WORK ORDER. All lines from the first one in the listing below to the one holding "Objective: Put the", inclusive, are to be copied exactly.

————————

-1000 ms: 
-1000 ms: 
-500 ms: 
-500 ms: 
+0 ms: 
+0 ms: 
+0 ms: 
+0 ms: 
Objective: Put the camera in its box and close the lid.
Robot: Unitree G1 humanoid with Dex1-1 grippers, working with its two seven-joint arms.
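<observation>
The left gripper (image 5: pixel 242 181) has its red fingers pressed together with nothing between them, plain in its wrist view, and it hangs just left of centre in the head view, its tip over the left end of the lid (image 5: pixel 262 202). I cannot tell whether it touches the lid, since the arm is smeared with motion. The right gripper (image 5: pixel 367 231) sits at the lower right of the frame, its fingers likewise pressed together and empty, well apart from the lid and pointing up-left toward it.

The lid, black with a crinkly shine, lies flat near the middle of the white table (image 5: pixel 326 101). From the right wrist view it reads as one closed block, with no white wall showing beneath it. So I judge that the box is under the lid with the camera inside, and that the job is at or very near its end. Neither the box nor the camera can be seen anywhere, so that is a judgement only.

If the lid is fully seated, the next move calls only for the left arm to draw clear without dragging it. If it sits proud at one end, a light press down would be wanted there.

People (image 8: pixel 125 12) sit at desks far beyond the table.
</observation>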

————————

SOLUTION FOR THIS EXERCISE.
-1000 ms: 
-1000 ms: 
-500 ms: 
-500 ms: 
+0 ms: 
+0 ms: 
+0 ms: 
+0 ms: 
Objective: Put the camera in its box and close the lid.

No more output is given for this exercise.